Boneh et al. [3] also briefly discuss how to use such a key-homomorphic PRF for updatable encryption or proxy re-encryption. Updatable encryption can be seen as an application of symmetric-key proxy re-encryption, where the proxy re-encrypts ciphertexts from the previous into the current key epoch. Roughly, a ciphertext in [3] is computed as \(C = m + \mathsf {PRF}_a(N)\) for a nonce N, which is stored along with the ciphertext C. To rotate the key from a to b, the data owner pushes \(\varDelta = b-a\) to the data host which can use \(\varDelta \) to update all ciphertexts. For each ciphertext, the host then uses the stored nonce N to compute \(\mathsf {PRF}_{\varDelta }(N)\) and updates the ciphertext to \(C' = C + \mathsf {PRF}_{\varDelta }(N) = m + \mathsf {PRF}_b(N)\). However, the presence of the static nonce prevents the solution to be secure in our tokenization context. The tokenized data should be unlinkable across epochs for any adversary not knowing the update tweaks, and we even guarantee unlinkability in a forward-secure manner, i.e., a security breach at epoch e does not affect any data exposed before that time.

In the full version of their paper [4], Boneh et al. present a different solution for updatable encryption that achieves such unlinkability, but which suffers from similar efficiency issues as mentioned above: the data owner must retrieve and partially decrypt all of his ciphertexts, and then produce a dedicated update tweak for each ciphertext, which renders the solution unpractical for our purpose. Further, no formal security definition that models adaptive key corruptions for such updatable encryption is given in the paper.

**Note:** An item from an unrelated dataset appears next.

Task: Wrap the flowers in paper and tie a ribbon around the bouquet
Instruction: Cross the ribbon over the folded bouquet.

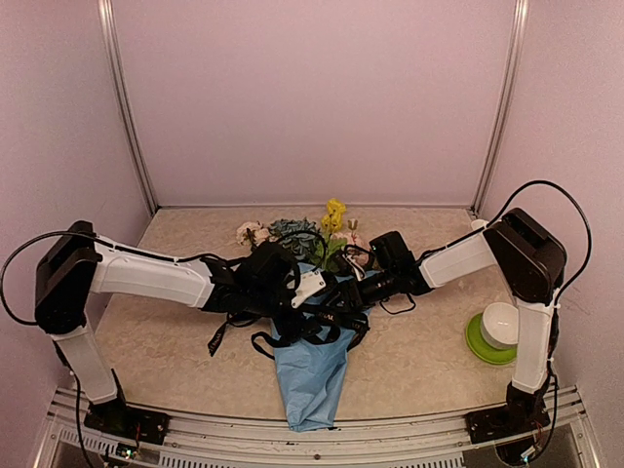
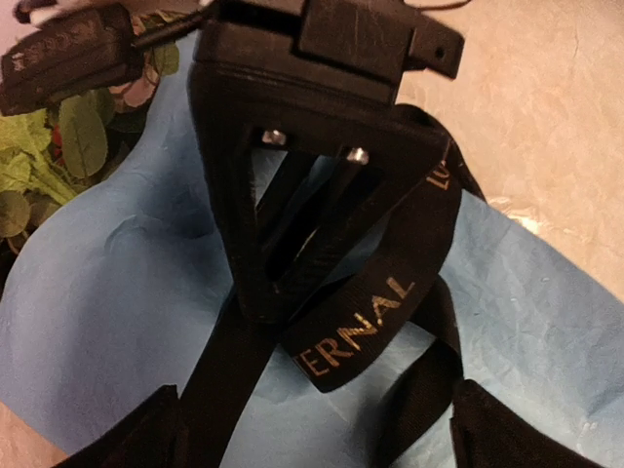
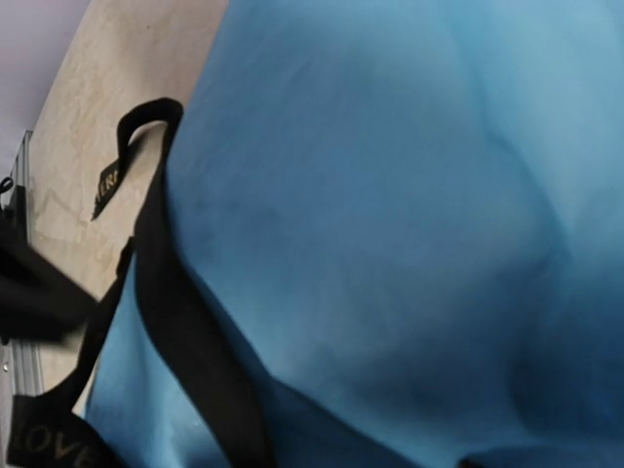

The Pythia service proposed by Everspaugh et al. [7] mentions PRFs with key rotation which is closer to our goal, as it allows efficient updates of the outsourced PRF values whenever the key gets refreshed. The core idea of the Pythia scheme is very similar to our second, discrete-logarithm based construction. Unfortunately, the paper does not give any formal security definition that covers the possibility to update PRF values nor describes the exact properties of such a key-rotating PRF. As the main goal of Pythia is an oblivious and verifiable PRF service for password hashing, the overall construction is also more complex and aims at properties that are not needed here, and vice-versa, our unlinkability property does not seem necessary for the goal of Pythia.

While the aforementioned works share some relation with updatable tokenization, they have conceptually quite different security requirements. Starting with such an existing concept and extending its security notions and constructions to additionally satisfy the requirements of updatable tokenization, would reduce efficiency and practicality, for no clear advantage. Thus, we consider the approach of directly targeting the concrete real-world problem more suitable.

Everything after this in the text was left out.